The cutoff point is known as the significance level, and is denoted alpha, $\alpha$. The appropriate significance level depends on the dataset and the discipline worked in. Five percent is the most common choice, but ten percent and one percent are also popular. 

The significance level is the probability of rejecting the null hypothesis when it is true. It is the threshold for how much evidence we need to reject the null hypothesis.

**Taking decision on the basis of p-value:** The significance level gives us a decision process for which hypothesis to support. If $p <= \alpha$, we reject the null hypothesis. Otherwise, we fail to reject it. 

It's important that we decide what the appropriate significance level should be before we run our test. Otherwise, there is a temptation to decide on a significance level that lets us choose the hypothesis we want. 

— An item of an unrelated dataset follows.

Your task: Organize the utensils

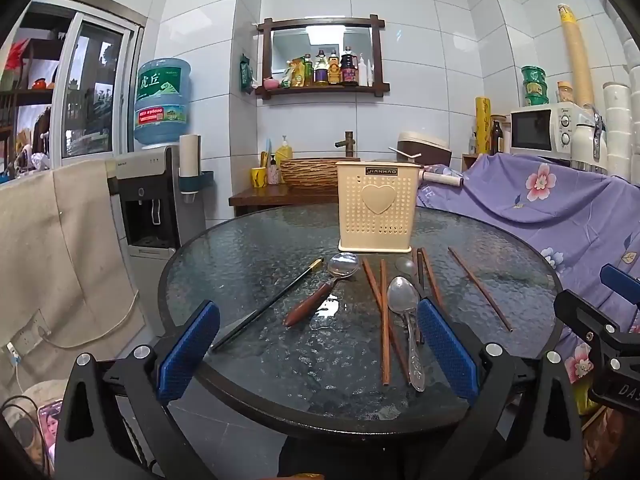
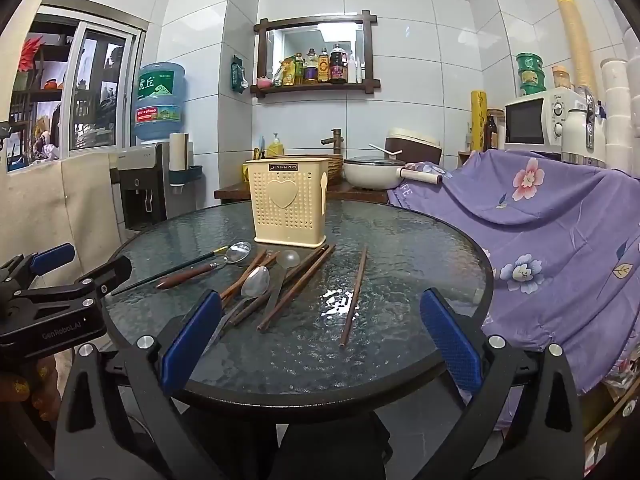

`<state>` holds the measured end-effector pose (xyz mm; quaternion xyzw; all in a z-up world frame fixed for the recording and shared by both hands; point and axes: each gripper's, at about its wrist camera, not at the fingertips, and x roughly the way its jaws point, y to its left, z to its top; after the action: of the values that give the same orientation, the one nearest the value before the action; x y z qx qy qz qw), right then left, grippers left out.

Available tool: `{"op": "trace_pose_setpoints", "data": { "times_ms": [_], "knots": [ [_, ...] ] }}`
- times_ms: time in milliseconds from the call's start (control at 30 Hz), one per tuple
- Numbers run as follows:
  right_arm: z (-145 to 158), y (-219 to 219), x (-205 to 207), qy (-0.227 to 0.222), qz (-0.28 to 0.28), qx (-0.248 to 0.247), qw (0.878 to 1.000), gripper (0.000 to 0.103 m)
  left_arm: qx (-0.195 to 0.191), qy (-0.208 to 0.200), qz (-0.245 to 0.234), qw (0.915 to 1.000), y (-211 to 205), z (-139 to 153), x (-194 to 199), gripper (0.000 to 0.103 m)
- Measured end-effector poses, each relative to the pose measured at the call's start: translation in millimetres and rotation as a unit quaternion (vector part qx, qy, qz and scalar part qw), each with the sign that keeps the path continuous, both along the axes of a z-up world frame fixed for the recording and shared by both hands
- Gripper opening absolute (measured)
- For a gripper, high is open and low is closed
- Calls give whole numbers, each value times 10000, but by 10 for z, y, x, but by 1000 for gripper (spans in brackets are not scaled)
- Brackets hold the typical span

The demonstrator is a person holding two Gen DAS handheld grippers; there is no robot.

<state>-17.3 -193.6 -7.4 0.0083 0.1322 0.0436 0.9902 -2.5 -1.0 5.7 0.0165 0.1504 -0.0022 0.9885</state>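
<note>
A cream perforated utensil holder [image 1: 375,209] [image 2: 287,208] stands upright at the far side of a round glass table [image 1: 248,248] [image 2: 420,248]. In front of it lie a wooden-handled spoon [image 1: 320,292] [image 2: 200,270], a steel spoon [image 1: 404,312] [image 2: 250,290], a thin black chopstick [image 1: 266,304] [image 2: 168,272], several brown chopsticks [image 1: 385,320] [image 2: 296,288] and one apart on the right [image 1: 480,290] [image 2: 354,300]. My left gripper [image 1: 318,320] is open and empty above the table's near edge. My right gripper [image 2: 320,308] is open and empty too.
A water dispenser [image 1: 156,184] stands left of the table. A purple flowered cloth [image 1: 560,208] [image 2: 540,220] covers furniture on the right, with a microwave [image 1: 540,128] behind it. A wooden counter with a basin [image 1: 308,172] and a white pot [image 2: 368,172] is behind the table.
</note>
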Motion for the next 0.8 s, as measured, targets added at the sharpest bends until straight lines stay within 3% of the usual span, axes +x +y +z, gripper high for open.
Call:
{"op": "trace_pose_setpoints", "data": {
  "times_ms": [800],
  "knots": [
    [3, 21, 10, 41, 11, 6, 10000, 98, 5, 27, -26, 10000, -13, -42, -1, 97]
  ]
}}
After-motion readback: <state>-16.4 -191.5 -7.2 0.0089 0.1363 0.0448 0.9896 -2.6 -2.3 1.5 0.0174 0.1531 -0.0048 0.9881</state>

**Type I and Type II errors:** Type I errors occur when we reject the null hypothesis when in fact it is true. Type II errors occur when we fail to reject the null hypothesis when in fact it is false.

In [14]:
# Choose a significance level (note: this should've been done before calculating p-value)
alpha = 0.05

# Check if the calculated p-value is < alpha
p_value < alpha

False

Since the calculated p-value (0.47) < significance level (0.05), we fail to reject the null hypothesis. This means that we do not have enough evidence to say that the proportion of late shipments is greater than six percent.

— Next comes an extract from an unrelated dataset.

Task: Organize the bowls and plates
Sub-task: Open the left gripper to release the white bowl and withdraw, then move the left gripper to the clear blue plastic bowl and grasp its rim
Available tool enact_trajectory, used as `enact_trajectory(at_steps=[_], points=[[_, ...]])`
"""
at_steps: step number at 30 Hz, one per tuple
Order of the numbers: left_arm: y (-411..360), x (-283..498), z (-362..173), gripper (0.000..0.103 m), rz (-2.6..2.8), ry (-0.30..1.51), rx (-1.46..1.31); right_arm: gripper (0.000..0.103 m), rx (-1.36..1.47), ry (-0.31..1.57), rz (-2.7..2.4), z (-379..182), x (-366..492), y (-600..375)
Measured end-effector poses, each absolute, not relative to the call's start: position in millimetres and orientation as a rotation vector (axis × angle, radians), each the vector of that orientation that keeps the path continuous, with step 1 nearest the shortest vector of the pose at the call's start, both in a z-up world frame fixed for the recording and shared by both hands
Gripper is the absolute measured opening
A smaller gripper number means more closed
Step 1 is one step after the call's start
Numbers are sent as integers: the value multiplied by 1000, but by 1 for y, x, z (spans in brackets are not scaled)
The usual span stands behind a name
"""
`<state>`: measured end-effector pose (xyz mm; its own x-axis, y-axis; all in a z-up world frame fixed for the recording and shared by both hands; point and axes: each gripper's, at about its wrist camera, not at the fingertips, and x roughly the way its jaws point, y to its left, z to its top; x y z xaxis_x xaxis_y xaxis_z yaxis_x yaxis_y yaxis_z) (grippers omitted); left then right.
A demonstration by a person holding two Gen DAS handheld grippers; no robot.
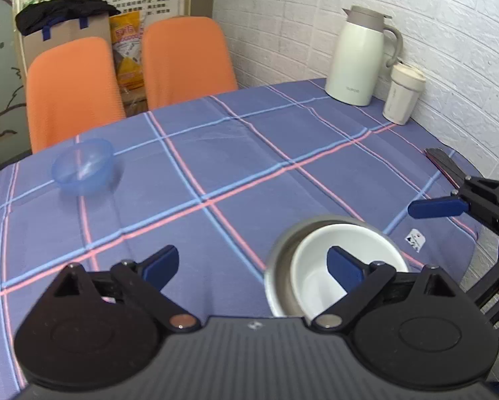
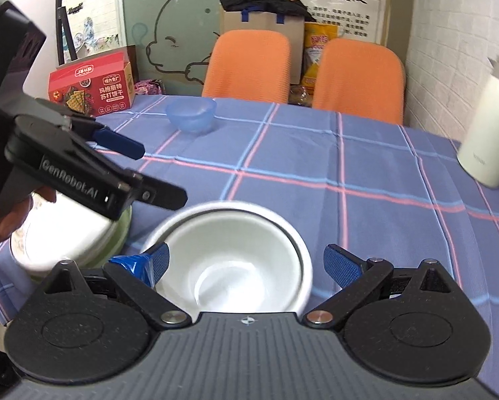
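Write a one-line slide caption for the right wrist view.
Open right gripper hovers over a white bowl nested in a metal bowl, blue bowl far across the checked tablecloth.

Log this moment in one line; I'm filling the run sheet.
left claw: open, empty | right claw: open, empty | white bowl: nested in steel bowl | blue bowl: apart

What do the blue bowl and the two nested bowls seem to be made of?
Blue bowl: likely plastic, translucent; the cloth's stripes show through it. White bowl: glossy, ceramic or melamine; it shows soft highlights. Outer bowl: probably stainless steel, with a dull grey sheen on its rim.
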<state>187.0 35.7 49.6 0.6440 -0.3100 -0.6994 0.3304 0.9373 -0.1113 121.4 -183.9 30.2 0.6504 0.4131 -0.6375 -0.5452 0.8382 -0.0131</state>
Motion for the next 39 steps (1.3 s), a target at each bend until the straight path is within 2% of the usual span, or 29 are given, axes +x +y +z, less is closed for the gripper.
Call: enact_trajectory(at_steps=[13, 22, 31, 39], points=[[139, 212, 29, 97, -208, 816, -74, 87, -339, 690, 651, 27, 185, -88], [204, 276, 17, 97, -74, 847, -149, 87, -263, 762, 695, 19, 259, -42], [214, 379, 6, 97, 20, 834, -162, 87, -263, 837, 630, -15, 326, -2], [209, 409, -24, 97, 68, 877, -89, 89, -289, 821, 631, -31, 337, 8]])
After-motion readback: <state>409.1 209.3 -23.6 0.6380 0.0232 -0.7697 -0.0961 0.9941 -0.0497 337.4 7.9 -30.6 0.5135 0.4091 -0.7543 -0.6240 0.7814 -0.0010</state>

### <a id='toc2_4_'></a>[-> Confidence intervals](#toc0_)

To get a sense of the potential values of the population parameter, it's common to choose a confidence interval level of $1 - \alpha$.

Confidence intervals account for uncertainty in our estimate of a population parameter by providing a range of possible values. Confidence interval defines how much confident we are that the true value lies somewhere in the interval specified by that range.

For example, a 95% confidence interval for the mean of a population is a range of values that you can be 95% confident contains the true mean of the population.

If the hypothesized population parameter is within the confidence interval, you should fail to reject the null hypothesis.

In [15]:
# Calculate 95% confidence interval using quantile method
lower, upper = pd.Series(late_shipments_boot_distn).quantile([0.025, 0.975])

# Print the confidence interval
print((lower, upper))

(0.04, 0.085)


Since the hypothesized population parameter (0.06) is within the confidence interval (0.0375, 0.085) at the 95% confidence level, we fail to reject the null hypothesis. This is the same conclusion we reached when we calculated the p-value.